Apparently, there's been some debate about that. [grin] Obviously,
what we really want is a stigmergic crystalline structure rather than a
tower.  (Ahhh, a "nest"... yeah, that's the ticket.)  Swarm attempted to
build such a beast via abstraction (and then had to come up with the
create-phase customization to get past the run-time hit of general purpose
objects).  So, how about calling it the nest of babel? ... or how about the 
babel deposition? ... sounds like a Robert Ludlum novel.

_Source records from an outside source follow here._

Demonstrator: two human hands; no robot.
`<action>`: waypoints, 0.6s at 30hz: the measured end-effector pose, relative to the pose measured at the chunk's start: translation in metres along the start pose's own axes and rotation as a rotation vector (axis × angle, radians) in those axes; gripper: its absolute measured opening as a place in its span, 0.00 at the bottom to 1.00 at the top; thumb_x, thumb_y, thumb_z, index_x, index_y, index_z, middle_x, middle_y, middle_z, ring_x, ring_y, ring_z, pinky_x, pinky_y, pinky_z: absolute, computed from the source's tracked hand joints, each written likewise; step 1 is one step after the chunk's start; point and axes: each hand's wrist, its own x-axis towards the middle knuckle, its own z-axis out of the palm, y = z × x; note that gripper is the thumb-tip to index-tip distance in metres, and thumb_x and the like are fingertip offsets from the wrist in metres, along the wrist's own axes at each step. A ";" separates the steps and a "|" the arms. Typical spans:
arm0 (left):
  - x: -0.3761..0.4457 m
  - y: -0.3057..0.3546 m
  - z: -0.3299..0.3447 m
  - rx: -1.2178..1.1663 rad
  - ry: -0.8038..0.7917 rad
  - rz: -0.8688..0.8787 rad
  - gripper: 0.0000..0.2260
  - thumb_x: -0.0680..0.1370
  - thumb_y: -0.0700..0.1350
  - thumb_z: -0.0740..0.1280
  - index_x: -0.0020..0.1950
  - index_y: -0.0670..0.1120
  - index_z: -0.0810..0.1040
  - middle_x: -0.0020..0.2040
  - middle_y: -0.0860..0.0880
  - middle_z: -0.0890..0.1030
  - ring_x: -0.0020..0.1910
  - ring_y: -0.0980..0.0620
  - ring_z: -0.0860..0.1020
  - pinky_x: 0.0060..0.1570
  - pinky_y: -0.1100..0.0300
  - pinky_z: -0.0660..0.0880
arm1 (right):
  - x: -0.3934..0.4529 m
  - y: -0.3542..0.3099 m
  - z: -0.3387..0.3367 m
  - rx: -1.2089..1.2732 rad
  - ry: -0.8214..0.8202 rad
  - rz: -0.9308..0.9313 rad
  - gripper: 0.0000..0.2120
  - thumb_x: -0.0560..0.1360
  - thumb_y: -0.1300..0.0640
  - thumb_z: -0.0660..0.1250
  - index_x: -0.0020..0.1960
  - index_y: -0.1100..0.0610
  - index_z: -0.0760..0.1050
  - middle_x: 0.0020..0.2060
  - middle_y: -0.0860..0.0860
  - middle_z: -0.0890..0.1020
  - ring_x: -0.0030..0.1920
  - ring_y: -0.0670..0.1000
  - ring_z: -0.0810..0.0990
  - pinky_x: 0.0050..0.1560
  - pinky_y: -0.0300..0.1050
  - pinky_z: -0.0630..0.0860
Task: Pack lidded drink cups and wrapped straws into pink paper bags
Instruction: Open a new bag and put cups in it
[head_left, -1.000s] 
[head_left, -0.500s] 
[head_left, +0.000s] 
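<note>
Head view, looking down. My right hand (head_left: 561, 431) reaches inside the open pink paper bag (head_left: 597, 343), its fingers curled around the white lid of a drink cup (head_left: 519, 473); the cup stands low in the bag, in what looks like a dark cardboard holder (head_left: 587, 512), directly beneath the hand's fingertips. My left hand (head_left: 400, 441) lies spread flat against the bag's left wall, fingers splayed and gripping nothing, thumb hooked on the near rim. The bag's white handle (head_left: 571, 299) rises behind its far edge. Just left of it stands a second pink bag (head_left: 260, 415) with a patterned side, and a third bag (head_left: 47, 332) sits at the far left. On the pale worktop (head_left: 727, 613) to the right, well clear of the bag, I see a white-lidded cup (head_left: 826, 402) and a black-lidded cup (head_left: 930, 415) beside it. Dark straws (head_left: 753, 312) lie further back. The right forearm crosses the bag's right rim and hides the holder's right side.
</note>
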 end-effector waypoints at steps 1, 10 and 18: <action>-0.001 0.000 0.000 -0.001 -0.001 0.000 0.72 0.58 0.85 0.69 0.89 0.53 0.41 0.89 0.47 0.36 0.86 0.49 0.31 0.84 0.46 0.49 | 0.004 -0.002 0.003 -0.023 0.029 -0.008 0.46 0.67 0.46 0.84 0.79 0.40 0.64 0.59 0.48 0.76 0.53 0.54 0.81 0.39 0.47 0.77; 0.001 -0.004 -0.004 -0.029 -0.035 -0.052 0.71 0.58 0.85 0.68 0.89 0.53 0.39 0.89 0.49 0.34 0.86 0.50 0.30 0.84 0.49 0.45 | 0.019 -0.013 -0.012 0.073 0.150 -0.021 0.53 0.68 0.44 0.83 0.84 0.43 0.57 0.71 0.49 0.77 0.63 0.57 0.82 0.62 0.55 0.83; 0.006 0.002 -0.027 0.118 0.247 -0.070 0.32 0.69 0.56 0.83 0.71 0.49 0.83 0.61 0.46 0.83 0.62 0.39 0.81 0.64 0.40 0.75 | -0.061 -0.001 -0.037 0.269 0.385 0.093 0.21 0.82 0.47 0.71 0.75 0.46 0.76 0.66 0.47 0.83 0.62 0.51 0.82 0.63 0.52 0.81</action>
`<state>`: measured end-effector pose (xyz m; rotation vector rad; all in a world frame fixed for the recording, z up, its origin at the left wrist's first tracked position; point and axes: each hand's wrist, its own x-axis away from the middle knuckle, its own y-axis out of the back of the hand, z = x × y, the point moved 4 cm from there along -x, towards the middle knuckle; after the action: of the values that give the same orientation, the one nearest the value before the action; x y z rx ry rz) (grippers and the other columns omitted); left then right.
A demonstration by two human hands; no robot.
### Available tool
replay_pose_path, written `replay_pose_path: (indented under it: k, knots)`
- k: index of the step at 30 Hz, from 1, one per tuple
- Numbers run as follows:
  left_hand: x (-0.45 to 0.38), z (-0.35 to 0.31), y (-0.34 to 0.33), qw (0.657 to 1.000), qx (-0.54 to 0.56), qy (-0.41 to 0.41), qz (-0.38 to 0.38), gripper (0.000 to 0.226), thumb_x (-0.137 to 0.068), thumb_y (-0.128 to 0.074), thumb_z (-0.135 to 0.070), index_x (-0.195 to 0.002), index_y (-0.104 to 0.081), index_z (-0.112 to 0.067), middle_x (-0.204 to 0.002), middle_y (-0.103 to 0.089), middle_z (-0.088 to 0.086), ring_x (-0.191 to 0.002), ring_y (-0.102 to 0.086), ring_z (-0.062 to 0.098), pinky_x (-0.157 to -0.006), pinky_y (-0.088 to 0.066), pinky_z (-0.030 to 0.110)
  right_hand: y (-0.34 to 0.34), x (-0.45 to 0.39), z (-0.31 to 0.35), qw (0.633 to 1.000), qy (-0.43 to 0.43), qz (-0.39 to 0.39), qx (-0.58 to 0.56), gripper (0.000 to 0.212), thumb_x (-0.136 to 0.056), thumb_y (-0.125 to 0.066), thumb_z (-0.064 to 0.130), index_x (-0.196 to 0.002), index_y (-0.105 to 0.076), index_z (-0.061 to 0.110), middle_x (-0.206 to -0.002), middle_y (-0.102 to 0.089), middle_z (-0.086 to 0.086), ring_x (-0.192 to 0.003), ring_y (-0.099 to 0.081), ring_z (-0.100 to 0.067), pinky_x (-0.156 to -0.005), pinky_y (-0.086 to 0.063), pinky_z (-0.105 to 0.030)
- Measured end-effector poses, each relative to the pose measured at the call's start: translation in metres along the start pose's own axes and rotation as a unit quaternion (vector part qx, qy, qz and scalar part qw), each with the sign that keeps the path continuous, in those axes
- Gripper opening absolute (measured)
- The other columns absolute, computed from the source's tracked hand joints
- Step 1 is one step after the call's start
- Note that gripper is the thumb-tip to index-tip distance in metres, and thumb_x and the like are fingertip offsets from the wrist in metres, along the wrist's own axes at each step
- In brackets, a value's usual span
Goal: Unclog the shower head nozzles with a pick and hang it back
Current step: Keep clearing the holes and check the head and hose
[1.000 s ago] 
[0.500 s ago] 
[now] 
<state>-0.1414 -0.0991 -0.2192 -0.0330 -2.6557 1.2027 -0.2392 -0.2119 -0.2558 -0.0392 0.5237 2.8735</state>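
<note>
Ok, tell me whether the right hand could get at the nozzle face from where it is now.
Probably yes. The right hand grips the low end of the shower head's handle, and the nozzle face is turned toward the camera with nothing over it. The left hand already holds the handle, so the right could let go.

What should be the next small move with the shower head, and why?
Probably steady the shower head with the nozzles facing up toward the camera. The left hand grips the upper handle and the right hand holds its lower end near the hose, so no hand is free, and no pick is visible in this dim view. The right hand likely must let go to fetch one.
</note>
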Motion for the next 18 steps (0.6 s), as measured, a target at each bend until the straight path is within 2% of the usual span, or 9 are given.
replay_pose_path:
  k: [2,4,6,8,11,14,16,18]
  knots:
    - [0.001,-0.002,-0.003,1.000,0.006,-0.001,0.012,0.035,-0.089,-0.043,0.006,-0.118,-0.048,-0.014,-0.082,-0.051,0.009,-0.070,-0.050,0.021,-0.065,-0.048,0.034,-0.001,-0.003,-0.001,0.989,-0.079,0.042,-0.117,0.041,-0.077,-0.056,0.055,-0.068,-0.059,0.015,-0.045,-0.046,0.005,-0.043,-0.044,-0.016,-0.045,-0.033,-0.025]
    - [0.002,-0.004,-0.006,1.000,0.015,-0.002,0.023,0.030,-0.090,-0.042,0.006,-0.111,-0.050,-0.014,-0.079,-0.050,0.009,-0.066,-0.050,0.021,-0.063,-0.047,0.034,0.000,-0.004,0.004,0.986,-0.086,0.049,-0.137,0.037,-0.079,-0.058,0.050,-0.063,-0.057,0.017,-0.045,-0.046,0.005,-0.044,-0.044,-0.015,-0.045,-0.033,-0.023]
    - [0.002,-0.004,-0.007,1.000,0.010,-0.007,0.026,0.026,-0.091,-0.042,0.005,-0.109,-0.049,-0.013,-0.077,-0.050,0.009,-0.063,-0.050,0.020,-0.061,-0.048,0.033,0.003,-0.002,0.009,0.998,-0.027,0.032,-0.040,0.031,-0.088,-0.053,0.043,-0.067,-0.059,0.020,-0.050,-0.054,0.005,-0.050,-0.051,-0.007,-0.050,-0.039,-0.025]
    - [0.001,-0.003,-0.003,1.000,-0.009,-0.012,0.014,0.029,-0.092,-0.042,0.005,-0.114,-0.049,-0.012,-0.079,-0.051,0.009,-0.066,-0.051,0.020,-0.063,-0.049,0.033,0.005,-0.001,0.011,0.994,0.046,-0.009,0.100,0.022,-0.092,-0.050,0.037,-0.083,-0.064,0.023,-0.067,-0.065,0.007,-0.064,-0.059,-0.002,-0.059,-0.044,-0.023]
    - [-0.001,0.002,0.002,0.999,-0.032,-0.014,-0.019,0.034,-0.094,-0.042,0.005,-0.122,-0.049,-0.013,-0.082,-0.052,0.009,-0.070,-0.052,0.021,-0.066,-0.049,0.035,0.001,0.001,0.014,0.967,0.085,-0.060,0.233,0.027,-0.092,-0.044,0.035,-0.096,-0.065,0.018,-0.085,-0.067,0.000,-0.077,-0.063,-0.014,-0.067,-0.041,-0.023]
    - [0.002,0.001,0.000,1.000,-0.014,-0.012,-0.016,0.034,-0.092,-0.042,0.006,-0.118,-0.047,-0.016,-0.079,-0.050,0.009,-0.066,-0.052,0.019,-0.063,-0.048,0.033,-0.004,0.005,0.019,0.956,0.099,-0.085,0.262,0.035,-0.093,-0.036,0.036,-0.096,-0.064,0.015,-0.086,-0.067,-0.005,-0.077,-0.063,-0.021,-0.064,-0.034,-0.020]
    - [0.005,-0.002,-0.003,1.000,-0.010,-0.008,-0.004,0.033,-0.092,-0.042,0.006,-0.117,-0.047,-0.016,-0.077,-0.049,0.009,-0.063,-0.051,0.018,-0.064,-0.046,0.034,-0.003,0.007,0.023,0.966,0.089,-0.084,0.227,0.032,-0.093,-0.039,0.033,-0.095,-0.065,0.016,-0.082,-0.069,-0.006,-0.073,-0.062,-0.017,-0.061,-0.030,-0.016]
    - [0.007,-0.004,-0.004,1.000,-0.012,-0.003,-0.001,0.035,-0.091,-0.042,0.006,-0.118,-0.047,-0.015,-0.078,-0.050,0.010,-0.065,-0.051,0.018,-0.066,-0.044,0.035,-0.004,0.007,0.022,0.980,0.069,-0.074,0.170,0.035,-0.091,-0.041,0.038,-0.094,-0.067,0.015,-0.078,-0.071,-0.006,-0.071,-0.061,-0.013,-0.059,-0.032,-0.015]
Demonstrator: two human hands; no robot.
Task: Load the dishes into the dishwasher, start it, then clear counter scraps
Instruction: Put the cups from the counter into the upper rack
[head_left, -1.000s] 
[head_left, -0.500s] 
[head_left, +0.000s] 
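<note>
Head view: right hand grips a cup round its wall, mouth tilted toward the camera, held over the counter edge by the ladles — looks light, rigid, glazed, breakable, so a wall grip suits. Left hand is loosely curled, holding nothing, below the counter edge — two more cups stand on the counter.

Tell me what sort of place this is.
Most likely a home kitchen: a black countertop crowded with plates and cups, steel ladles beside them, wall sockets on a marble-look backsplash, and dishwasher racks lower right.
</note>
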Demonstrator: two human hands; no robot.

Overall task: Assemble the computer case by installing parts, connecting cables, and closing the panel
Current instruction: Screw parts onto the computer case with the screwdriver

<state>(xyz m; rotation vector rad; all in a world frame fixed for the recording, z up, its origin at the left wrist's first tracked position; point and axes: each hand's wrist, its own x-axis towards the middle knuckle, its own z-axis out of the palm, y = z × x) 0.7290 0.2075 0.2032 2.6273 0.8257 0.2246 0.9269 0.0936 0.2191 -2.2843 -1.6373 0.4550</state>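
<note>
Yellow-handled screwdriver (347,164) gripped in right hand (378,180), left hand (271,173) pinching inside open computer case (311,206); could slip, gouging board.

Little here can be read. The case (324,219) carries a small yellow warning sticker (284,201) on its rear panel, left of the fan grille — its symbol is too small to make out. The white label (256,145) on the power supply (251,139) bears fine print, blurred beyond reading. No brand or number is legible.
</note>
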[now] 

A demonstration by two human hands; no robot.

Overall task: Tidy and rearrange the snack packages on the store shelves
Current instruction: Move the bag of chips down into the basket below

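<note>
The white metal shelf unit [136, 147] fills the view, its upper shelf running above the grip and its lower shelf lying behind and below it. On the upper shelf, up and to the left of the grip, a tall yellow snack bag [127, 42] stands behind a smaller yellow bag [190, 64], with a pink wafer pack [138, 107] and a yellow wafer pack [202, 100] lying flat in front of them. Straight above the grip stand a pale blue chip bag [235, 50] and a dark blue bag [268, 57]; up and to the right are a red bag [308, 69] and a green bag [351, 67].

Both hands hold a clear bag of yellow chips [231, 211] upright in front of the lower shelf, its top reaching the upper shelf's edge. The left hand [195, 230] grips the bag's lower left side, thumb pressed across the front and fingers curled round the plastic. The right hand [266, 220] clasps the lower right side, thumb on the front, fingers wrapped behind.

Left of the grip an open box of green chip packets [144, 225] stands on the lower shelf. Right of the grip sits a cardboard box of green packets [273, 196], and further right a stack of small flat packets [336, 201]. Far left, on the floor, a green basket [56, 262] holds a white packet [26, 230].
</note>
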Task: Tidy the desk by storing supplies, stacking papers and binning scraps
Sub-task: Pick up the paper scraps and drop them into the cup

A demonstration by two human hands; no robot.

>However, experience has shown that discussion in the Swarm community is
>usually focused on two widely seperated levels of abstraction. The low
>tech (as in 'help me to install', 'help me to debug this routine') or
>the high tech ('so what is agent based modeling all about?'). 
>
>The reason for this development is perhaps that people are not
>fundamentally interested in looking at actual code, the key is in the
>presentation of both implementation and results at the proper level of
>abstraction. IMA, MAML and the work that the hive is doing on backend
>interfaces to standardized languages and data formats is of course
>instrumental in this effort.

This is true, that people aren't fundamentally interested in looking
at code.  But, I don't think that's because they're really less interested
in the code than they are in the teleological basis for a model.  I think
it's because of the wide chasm between code and purpose.  What we
need is an encoding language that can be as unambiguous as 
programming languages but more directly reflects the purpose of any
one section of the encoding.  In other words, we need to provide a bridge
between those of us who think that the "code is the documentation" and
those of us who think that the code is just the implementation that needs
to be augmented by a description of the code.  This is what Swarm is 
all about.

The fact that our user community exhibits this split between super 
low level tech talk and super high level over-generalization is not 
because of the language we're using (ObjC or Java) nor because of 
the fact that Swarm is rough around the edges.  It's because Swarm
is trying to bridge these two domains: the programmer and the 
modeler.  I think it's a natural and Good Thing to have this kind of 
split personality.  As Steve Railsback pointed out in his talk at the 
last SwarmFest, at the moment, it really does take two personalities
to successfully apply Swarm, a programmer and a modeler.   However,
Swarm, like no other tool I've seen, makes the negotiation between
the programmer and the modeler a much less painful process.  And
to that extent, we're at least headed in the right direction, even if we
have many more miles to go.

glen

--
glen e. p. ropella =><= Feeding the hamster wheel.  Hail Eris!